Small-town orderliness is distorted in the first shot: The saturated, hyperreal hues of red roses in front of a white picket fence and under a blue sky seem to be daubed from the same phantasmagoric palette as the “candy-colored clown they call the sandman,” the opening line of Roy Orbison’s “In Dreams,” a pivotal song heard later in the film. The prominence of that 1963 ballad, plus Bobby Vinton’s syrupy title tune, another hit from that year, destabilizes our sense of time; Blue Velvet, much like Mulholland Drive (2001), its closest cognate, exists in a bizarre present never quite untethered from the past.

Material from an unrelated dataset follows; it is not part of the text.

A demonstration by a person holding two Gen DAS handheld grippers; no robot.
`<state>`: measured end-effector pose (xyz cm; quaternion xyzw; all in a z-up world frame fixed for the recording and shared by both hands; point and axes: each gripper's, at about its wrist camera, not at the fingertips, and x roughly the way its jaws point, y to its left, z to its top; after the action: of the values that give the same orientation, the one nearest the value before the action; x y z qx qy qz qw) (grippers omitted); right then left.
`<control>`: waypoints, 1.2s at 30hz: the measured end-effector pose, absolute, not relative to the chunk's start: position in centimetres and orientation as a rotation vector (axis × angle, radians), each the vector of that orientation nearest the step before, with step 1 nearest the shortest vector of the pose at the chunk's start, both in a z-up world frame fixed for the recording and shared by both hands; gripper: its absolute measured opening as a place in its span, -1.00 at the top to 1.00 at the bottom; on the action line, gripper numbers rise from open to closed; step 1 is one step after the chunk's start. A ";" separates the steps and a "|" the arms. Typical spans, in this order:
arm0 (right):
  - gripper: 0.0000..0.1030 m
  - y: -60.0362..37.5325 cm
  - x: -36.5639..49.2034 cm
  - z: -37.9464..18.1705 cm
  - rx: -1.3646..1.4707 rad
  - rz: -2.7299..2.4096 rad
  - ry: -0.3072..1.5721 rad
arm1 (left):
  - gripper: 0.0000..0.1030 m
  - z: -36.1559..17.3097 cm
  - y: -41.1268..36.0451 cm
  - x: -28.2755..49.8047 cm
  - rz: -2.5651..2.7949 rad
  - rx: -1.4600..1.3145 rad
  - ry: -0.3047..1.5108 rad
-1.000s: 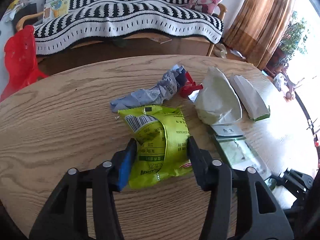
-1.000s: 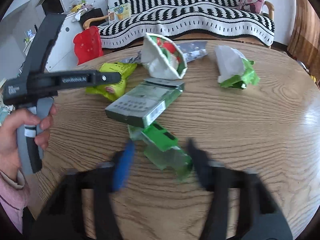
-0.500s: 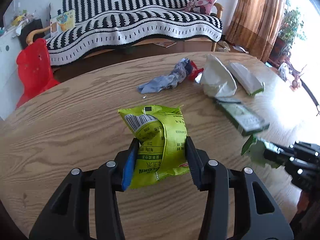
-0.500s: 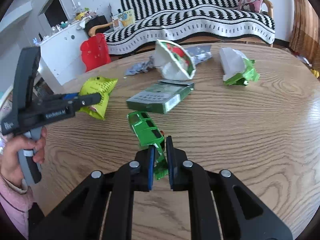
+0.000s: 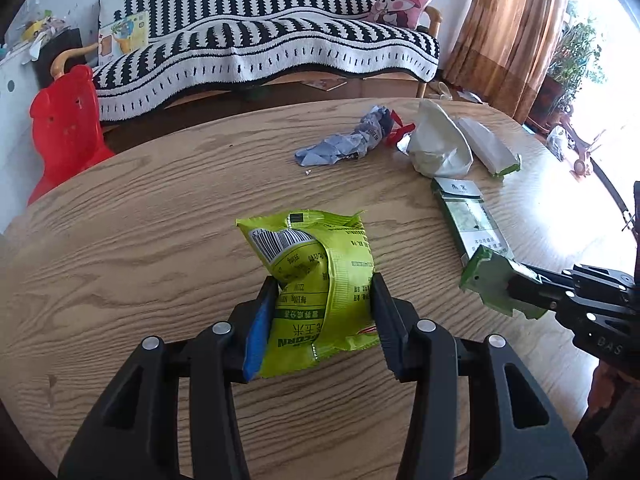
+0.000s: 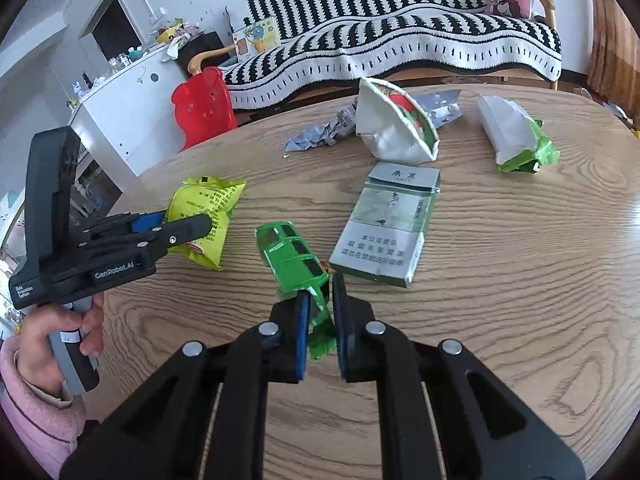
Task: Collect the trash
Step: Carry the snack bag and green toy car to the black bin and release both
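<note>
Both grippers now carry trash clear of the table [image 5: 120, 240]: left gripper [image 5: 324, 312] half-open around the yellow bag [image 5: 316, 276], right gripper [image 6: 320, 320], a second ago open, pinched nearly shut on the green wrapper [image 6: 292, 256], ready for binning.

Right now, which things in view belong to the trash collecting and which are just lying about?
Trash: yellow-green crinkled snack bag, flattened green carton, grey-green cigarette pack, crumpled grey foil wrapper, squashed white paper cup.
Lying about: red plastic chair, pink cartoon cushion.
</note>
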<state>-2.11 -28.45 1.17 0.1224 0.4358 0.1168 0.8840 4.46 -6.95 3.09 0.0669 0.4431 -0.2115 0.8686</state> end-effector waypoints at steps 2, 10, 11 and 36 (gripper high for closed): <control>0.77 -28.3 -2.0 1.2 0.249 0.239 0.907 | 0.10 3.1 -6.7 4.5 -0.443 0.140 0.931; 0.77 -30.5 -3.4 3.7 0.275 0.174 0.785 | 0.11 5.7 -8.9 3.3 -0.518 0.112 0.890; 0.77 -31.2 -4.3 4.6 0.283 0.154 0.748 | 0.11 6.6 -9.8 2.5 -0.536 0.113 0.870; 0.77 -58.3 -41.2 -8.8 0.847 -0.334 0.862 | 0.11 -5.8 -41.0 -30.5 -1.217 0.535 1.140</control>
<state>-41.15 -58.33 -8.77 0.3961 0.4035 -0.1563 0.8098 -30.46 -41.03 -5.80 0.2347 0.4997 -0.5335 0.6407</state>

Seemingly of the moment is Jeffrey Beaumont (Kyle MacLachlan, reteaming with Lynch after his 1984 sci-fi flop, Dune), a college-age amateur sleuth bedecked in New Wave–ish skinny ties and boxy blazers, a thin hoop barely visible on his left ear. The body part proves crucial to the plot. The university student finds an ear, severed and moldered, in a field; determining to whom it was once attached is just one part of a gruesome mystery he tries to solve. In the course of his snooping, Jeffrey also imagines himself as a protector, determined to save the damaged nightclub singer Dorothy Vallens (Isabella Rossellini, in her first major role in English) from her thralldom to the nitrous-oxide-huffing sociopath Frank Booth (Dennis Hopper). But in rescuing Dorothy, the upbeat boy detective must reconcile darker desires of his own, unleashed when he spies on the alluring, fragile chanteuse — who will soon command Jeffrey to hit her — through the slats in her closet door.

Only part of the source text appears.